When you’re writing your novel and something terrible happens to a character, ask yourself what emotion they should be feeling. Then ask yourself if something bad has ever happened to you that caused that same emotion in you.


If so, then relive the bad memory and use it to power up the emotion in your character.


The longer you live, the more bad things will happen to you, or to people you love. You can’t avoid them.


But you can put them in your emotional bank account to use in a novel someday.




4) Marketing: Are Author Web Sites Worth It?

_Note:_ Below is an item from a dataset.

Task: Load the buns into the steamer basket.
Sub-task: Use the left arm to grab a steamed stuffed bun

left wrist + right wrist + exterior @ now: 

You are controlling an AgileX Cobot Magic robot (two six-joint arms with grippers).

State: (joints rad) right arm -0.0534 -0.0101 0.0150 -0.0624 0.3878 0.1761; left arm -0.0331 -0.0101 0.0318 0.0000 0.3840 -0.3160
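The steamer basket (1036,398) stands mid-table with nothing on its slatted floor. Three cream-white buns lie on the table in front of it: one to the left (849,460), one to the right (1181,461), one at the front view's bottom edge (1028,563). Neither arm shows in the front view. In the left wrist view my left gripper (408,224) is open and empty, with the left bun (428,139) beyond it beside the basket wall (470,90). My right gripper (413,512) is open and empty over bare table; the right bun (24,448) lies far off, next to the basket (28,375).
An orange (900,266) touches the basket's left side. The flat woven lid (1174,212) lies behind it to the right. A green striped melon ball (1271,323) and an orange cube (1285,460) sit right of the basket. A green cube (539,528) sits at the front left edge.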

My author friends are buzzing this week about an article that recently appeared on DigitalBookWorld about whether author web sites are worth it.  


The rather curious conclusion reached by some of the experts quoted was that most author web sites have very little value and therefore authors should spend their marketing efforts on social media.


The article quoted other experts who took exactly the opposite viewpoint—author web sites are more valuable than social media.


My own opinion is that it’s more complicated than that.


It’s true that most author web sites have very little value. But it doesn’t follow that authors should be spending their time on social media instead.


Based on my conversations with many authors, it’s clear that most of them believe they’re incompetent marketers.  


Ask them. Most authors will tell you they don’t really know what they’re doing with their marketing. Most authors will tell you they can’t prove that any of their marketing actually works.


Assume they’re correct. Assume most authors are as incompetent at marketing as they think they are. 


Then it follows that most of them have incompetent web sites. 


But the same logic implies that most of them are incompetent at Facebook, Twitter, Pinterest, Goodreads, and any other marketing method you can name. 


The problem here is that you can’t judge the value of a marketing tool by asking how well it’s used by incompetent marketers. 


The better question is how good a marketing tool is in the hands of a competent marketer.


But the best question is what an author’s marketing goals should be in the first place. Until you know that, any questions of goodness or badness don’t have any meaning. 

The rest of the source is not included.